(Task item):
Please give the count of lines below with the string "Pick" in them, and no other words.

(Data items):
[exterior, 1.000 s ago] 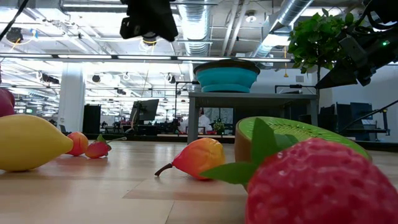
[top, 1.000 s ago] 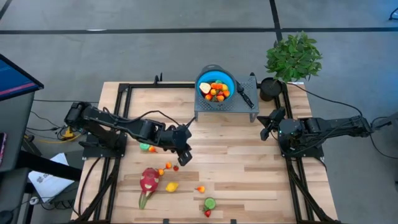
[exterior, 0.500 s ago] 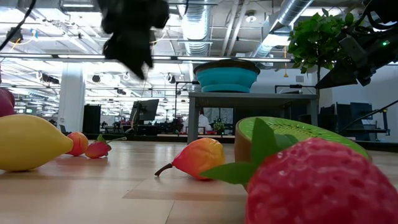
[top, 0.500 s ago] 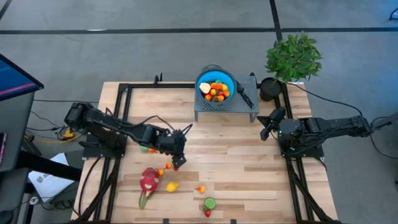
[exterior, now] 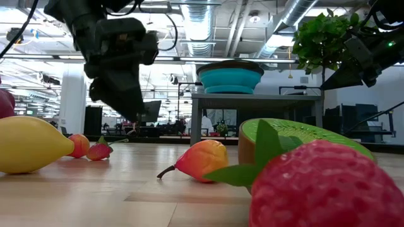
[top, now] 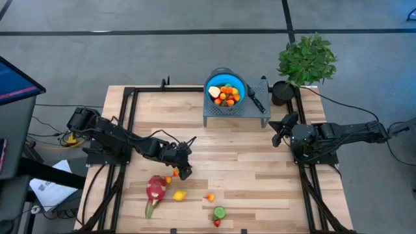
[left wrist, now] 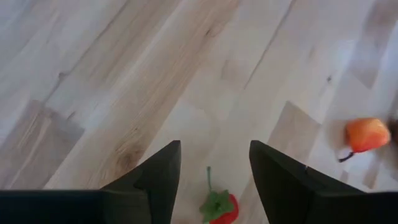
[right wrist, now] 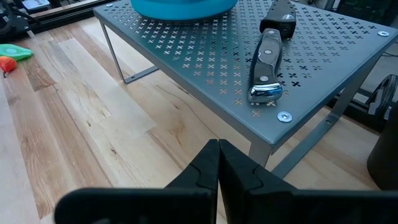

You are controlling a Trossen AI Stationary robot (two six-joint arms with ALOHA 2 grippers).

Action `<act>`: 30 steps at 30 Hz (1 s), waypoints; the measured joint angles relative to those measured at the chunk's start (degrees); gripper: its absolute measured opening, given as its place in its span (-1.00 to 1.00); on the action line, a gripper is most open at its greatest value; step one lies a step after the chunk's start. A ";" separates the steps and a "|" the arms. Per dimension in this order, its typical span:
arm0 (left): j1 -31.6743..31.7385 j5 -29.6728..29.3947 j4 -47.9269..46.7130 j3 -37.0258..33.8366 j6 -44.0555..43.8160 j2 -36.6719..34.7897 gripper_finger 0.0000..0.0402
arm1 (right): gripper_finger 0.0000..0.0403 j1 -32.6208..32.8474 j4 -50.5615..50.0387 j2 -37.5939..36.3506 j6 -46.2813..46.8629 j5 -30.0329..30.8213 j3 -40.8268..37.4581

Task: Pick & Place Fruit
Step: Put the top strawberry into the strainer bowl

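Pointing stem-first between open jaws, red fruit (left wrist: pixel 222 207)

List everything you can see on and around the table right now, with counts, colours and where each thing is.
Bowl: one, blue, on the grey perforated stand, holding orange, red and yellow fruit.
Knife: one, black-handled, on the stand beside the bowl.
Potted plant: one, green, at the table's far right corner.
Dragon fruit: one, pink-red with green tips, near front left.
Lemon: one, yellow, beside the dragon fruit.
Kiwi half: one, green, front edge.
Strawberry: one, red, next to the kiwi half.
Small red fruit: one, below the left gripper.
Left gripper: open, over the loose fruit.
Right gripper: shut, by the stand.
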 joint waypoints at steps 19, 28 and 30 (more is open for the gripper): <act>-2.58 3.17 10.43 -8.22 -3.38 0.00 -0.20 | -1.00 0.00 0.00 0.00 0.00 0.00 0.00; -2.56 0.42 11.04 -8.21 -3.15 0.00 -0.21 | -1.00 0.00 0.00 0.00 0.00 0.00 0.00; -2.56 -0.31 11.08 -8.22 -3.08 0.00 -0.21 | -1.00 0.00 0.00 0.00 0.00 0.02 0.00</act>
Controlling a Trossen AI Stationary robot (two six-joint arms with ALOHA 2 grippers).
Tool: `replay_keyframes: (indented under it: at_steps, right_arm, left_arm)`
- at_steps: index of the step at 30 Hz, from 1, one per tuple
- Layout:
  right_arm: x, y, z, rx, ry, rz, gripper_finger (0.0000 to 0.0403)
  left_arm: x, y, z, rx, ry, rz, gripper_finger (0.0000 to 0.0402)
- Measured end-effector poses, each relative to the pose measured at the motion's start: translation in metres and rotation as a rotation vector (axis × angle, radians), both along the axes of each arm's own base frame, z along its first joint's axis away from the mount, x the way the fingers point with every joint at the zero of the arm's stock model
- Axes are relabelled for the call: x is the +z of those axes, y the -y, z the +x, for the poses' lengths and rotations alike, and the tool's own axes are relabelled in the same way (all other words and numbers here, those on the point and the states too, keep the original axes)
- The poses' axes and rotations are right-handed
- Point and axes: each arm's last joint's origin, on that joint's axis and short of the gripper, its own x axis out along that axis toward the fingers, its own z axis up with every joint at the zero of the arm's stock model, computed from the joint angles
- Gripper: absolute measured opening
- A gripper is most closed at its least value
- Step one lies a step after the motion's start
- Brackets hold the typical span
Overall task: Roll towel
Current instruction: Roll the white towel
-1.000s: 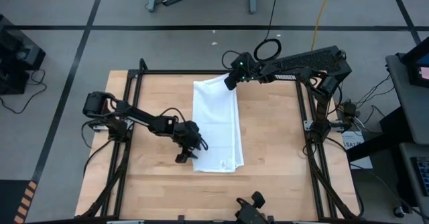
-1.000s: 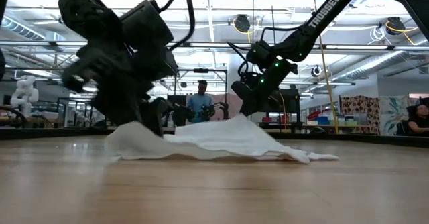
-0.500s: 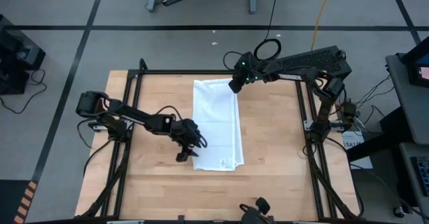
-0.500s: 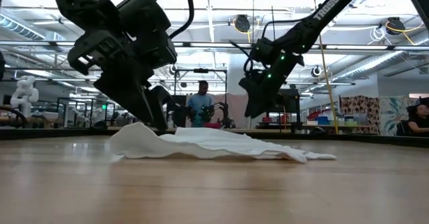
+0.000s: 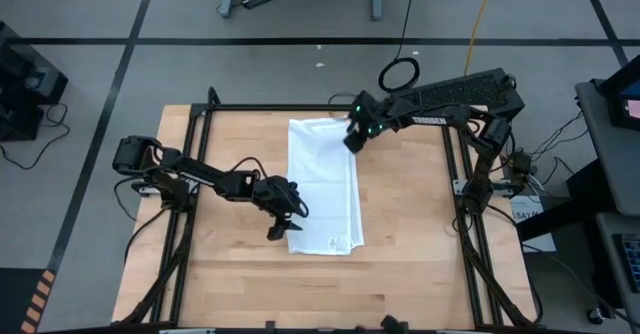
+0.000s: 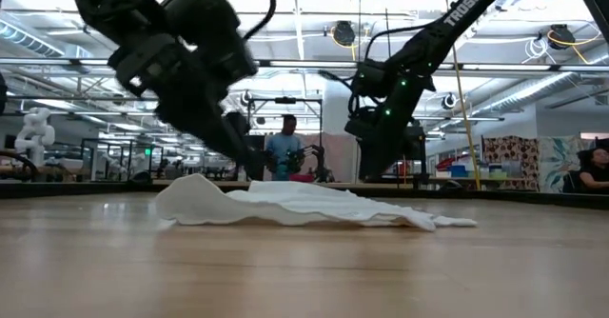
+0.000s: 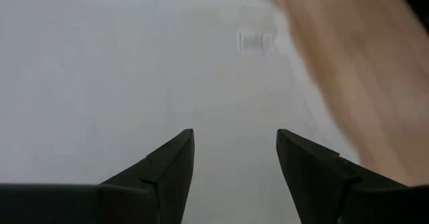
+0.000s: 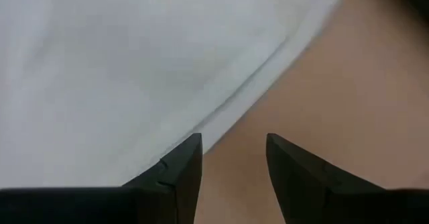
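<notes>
A white towel (image 5: 324,187) lay lengthwise mid-surface (image 5: 420,264). The left claw (image 5: 279,229) hung released beside its near-left corner; the right claw (image 5: 352,142) hung released over its far-right corner.

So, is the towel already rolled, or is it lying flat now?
Lying flat, not rolled. The towel is a long strip on the table in the high view; the low view shows only slight wrinkles, no roll.
</notes>
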Motion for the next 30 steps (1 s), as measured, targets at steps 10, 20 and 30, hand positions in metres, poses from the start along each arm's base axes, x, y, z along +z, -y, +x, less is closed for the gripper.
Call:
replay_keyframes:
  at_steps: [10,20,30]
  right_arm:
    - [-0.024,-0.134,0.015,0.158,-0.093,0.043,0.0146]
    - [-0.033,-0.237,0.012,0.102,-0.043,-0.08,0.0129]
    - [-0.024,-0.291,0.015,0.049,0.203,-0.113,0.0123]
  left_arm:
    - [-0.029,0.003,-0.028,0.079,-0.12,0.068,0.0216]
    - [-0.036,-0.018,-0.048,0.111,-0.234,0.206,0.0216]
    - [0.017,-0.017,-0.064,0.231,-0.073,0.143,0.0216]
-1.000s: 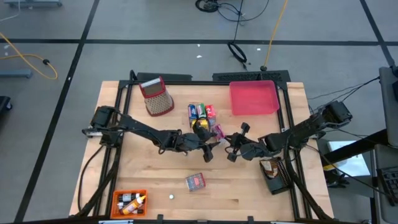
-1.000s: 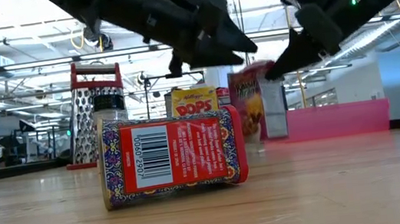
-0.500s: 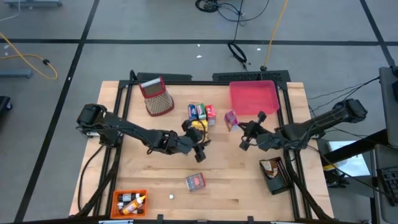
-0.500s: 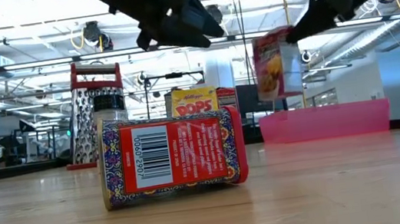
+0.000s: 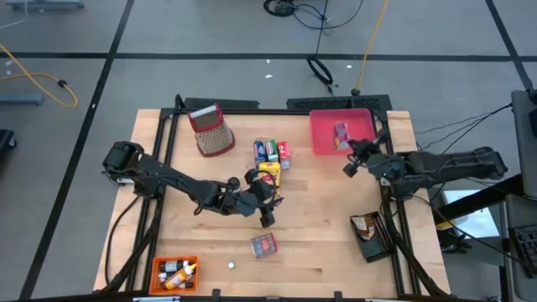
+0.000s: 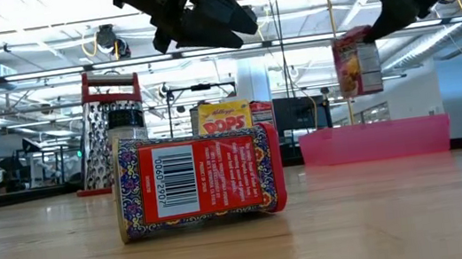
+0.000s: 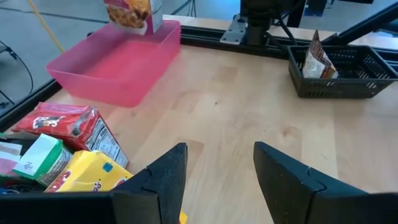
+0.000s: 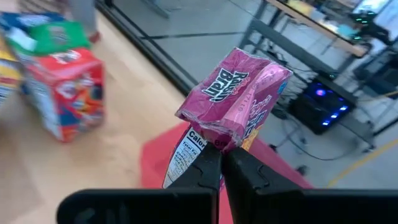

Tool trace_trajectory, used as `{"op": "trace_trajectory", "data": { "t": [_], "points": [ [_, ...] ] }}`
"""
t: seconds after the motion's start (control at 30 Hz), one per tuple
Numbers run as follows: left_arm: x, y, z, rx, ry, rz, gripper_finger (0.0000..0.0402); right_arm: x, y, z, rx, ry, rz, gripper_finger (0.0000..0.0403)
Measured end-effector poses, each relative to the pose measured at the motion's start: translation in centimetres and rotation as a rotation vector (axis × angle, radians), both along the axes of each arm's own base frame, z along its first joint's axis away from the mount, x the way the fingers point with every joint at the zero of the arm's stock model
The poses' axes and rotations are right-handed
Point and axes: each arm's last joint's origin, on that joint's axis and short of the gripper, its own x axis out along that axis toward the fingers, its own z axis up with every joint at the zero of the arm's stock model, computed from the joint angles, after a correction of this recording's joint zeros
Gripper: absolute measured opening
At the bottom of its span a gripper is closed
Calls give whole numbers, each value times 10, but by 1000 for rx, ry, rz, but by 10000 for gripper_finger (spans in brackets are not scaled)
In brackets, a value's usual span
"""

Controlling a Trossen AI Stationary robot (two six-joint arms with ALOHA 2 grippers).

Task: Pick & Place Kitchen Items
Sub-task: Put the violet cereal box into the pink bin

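My right gripper (image 5: pixel 350 165) is shut on a pink cereal packet (image 5: pixel 341 134) and hangs it above the pink tray (image 5: pixel 323 147); the low view shows the packet (image 6: pixel 357 64) clear of the tray (image 6: pixel 332 147). My left gripper (image 5: pixel 267 216) is open and touches nothing, hovering mid-table near the group of packets: a yellow cereal box (image 5: pixel 268 172), blue and green packets (image 5: pixel 266 149) and a red packet (image 5: pixel 284 151). Its wrist view shows the open fingers (image 7: pixel 217 177). A red box (image 5: pixel 263 244) lies on its side on the table. My right gripper pinches the pink packet's crumpled upper end (image 8: pixel 219 138) between both fingers. The fingers come roughly level from the table's right side. The packet hangs upright below them (image 6: pixel 357 68), lifted clear above the pink tray.
A red-topped mesh grater (image 5: pixel 211 131) stands at the far left. An orange tray (image 5: pixel 159 267) with small bottles sits at the near left edge. A black basket (image 5: pixel 375 243) with a brown packet sits near right. A tiny white piece (image 5: pixel 232 265) lies near the red box.
My right gripper has carried the pink packet from the middle of the table up and toward the far right, until it hangs over the pink tray. My left gripper has risen and drawn back slightly toward the left and near edge.
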Motion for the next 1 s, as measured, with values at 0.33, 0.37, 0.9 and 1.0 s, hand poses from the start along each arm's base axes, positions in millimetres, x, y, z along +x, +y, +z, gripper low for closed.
{"op": "trace_trajectory", "data": {
  "t": [0.33,0.37,0.9,1.0],
  "points": [
    [0,0,0,-9,-6,5,186,-20,-26,-6,-17,114,-116,0],
    [0,0,0,-10,-7,5,186,-20,-29,-9,-12,121,-117,0],
    [1,-1,1,-13,-20,3,186,-31,-79,-47,38,47,-267,0],
    [1,-1,1,-12,-21,1,186,-35,-86,-56,39,50,-262,0]
  ]
}}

(Written response):
2